Directions:
Give back the full listing that follows exactly as it reads.

Source information:
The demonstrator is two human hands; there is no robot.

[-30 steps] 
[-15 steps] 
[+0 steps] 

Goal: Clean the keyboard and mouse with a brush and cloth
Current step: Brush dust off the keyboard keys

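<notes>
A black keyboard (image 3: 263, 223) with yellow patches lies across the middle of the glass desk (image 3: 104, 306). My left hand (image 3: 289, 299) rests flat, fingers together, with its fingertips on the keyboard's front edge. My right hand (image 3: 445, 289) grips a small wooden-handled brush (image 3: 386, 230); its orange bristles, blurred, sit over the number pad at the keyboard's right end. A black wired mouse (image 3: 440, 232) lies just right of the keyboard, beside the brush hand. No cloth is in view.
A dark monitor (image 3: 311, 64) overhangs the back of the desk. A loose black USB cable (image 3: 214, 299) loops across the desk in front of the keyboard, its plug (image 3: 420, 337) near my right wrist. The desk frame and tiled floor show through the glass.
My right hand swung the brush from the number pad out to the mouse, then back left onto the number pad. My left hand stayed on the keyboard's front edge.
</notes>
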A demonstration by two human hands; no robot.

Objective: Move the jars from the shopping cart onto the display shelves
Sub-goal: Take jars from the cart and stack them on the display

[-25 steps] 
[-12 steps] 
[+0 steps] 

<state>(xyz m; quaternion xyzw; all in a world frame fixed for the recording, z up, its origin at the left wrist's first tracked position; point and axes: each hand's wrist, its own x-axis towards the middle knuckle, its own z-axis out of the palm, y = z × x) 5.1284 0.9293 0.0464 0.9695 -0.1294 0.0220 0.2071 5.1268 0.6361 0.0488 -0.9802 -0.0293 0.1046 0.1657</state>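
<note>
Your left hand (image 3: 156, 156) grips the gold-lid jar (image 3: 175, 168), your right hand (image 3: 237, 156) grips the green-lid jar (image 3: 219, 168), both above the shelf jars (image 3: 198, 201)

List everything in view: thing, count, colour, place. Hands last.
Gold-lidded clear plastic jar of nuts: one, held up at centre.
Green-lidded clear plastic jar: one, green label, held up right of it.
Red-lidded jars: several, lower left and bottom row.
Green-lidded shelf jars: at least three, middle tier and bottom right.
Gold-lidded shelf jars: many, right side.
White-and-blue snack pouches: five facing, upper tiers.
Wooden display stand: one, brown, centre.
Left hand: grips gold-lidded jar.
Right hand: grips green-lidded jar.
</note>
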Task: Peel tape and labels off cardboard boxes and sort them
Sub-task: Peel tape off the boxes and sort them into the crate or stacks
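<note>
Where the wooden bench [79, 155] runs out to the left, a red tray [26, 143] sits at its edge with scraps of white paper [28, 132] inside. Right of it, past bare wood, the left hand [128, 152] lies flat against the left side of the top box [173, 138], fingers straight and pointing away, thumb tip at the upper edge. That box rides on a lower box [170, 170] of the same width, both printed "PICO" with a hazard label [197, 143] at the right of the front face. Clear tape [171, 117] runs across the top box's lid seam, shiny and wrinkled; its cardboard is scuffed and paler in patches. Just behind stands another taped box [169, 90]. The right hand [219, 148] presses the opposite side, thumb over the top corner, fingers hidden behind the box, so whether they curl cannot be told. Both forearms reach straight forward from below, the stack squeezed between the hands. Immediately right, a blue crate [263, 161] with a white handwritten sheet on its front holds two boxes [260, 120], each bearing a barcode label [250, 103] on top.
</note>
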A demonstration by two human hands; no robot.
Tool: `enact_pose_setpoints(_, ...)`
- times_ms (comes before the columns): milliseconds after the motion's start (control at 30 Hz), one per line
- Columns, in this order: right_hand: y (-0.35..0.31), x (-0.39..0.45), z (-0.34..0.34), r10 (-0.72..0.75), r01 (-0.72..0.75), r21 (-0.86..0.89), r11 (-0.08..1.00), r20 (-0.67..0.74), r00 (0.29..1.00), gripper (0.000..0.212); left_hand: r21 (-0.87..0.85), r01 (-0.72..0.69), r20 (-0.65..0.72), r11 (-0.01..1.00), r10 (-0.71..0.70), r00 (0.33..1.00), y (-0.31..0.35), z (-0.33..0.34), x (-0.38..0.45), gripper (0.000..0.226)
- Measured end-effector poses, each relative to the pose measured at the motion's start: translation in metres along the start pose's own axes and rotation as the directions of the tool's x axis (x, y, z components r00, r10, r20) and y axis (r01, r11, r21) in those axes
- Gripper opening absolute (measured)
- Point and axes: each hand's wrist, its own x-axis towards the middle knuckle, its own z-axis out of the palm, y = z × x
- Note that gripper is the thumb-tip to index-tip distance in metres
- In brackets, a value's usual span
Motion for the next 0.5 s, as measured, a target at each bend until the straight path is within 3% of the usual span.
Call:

Problem solution:
The demonstrator is two human hands; there is no robot.

[-30 steps] 
[-15 steps] 
[+0 steps] 

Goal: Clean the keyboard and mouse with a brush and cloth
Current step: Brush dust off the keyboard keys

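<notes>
A black keyboard (image 3: 263, 223) with yellow patches lies across the middle of the glass desk (image 3: 104, 306). My left hand (image 3: 289, 299) rests flat, fingers together, with its fingertips on the keyboard's front edge. My right hand (image 3: 445, 289) grips a small wooden-handled brush (image 3: 386, 230); its orange bristles, blurred, sit over the number pad at the keyboard's right end. A black wired mouse (image 3: 440, 232) lies just right of the keyboard, beside the brush hand. No cloth is in view.
A dark monitor (image 3: 311, 64) overhangs the back of the desk. A loose black USB cable (image 3: 214, 299) loops across the desk in front of the keyboard, its plug (image 3: 420, 337) near my right wrist. The desk frame and tiled floor show through the glass.
My right hand swung the brush from the number pad out to the mouse, then back left onto the number pad. My left hand stayed on the keyboard's front edge.
</notes>
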A demonstration by two human hands; no robot.

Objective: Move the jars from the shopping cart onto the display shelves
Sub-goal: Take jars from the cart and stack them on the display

[-25 steps] 
[-12 steps] 
[+0 steps] 

<state>(xyz m; quaternion xyzw; all in a world frame fixed for the recording, z up, its origin at the left wrist's first tracked position; point and axes: each hand's wrist, its own x-axis towards the middle knuckle, its own z-axis out of the palm, y = z × x) 5.1284 0.9293 0.0464 0.9695 -0.1294 0.0220 0.2071 5.1268 0.6361 0.0488 -0.9802 -0.0293 0.1046 0.1657</state>
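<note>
Your left hand (image 3: 156, 156) grips the gold-lid jar (image 3: 175, 168), your right hand (image 3: 237, 156) grips the green-lid jar (image 3: 219, 168), both above the shelf jars (image 3: 198, 201)

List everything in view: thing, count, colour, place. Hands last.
Gold-lidded clear plastic jar of nuts: one, held up at centre.
Green-lidded clear plastic jar: one, green label, held up right of it.
Red-lidded jars: several, lower left and bottom row.
Green-lidded shelf jars: at least three, middle tier and bottom right.
Gold-lidded shelf jars: many, right side.
White-and-blue snack pouches: five facing, upper tiers.
Wooden display stand: one, brown, centre.
Left hand: grips gold-lidded jar.
Right hand: grips green-lidded jar.
</note>
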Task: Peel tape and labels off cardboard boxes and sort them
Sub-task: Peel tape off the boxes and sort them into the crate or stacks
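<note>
Where the wooden bench [79, 155] runs out to the left, a red tray [26, 143] sits at its edge with scraps of white paper [28, 132] inside. Right of it, past bare wood, the left hand [128, 152] lies flat against the left side of the top box [173, 138], fingers straight and pointing away, thumb tip at the upper edge. That box rides on a lower box [170, 170] of the same width, both printed "PICO" with a hazard label [197, 143] at the right of the front face. Clear tape [171, 117] runs across the top box's lid seam, shiny and wrinkled; its cardboard is scuffed and paler in patches. Just behind stands another taped box [169, 90]. The right hand [219, 148] presses the opposite side, thumb over the top corner, fingers hidden behind the box, so whether they curl cannot be told. Both forearms reach straight forward from below, the stack squeezed between the hands. Immediately right, a blue crate [263, 161] with a white handwritten sheet on its front holds two boxes [260, 120], each bearing a barcode label [250, 103] on top.
</note>
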A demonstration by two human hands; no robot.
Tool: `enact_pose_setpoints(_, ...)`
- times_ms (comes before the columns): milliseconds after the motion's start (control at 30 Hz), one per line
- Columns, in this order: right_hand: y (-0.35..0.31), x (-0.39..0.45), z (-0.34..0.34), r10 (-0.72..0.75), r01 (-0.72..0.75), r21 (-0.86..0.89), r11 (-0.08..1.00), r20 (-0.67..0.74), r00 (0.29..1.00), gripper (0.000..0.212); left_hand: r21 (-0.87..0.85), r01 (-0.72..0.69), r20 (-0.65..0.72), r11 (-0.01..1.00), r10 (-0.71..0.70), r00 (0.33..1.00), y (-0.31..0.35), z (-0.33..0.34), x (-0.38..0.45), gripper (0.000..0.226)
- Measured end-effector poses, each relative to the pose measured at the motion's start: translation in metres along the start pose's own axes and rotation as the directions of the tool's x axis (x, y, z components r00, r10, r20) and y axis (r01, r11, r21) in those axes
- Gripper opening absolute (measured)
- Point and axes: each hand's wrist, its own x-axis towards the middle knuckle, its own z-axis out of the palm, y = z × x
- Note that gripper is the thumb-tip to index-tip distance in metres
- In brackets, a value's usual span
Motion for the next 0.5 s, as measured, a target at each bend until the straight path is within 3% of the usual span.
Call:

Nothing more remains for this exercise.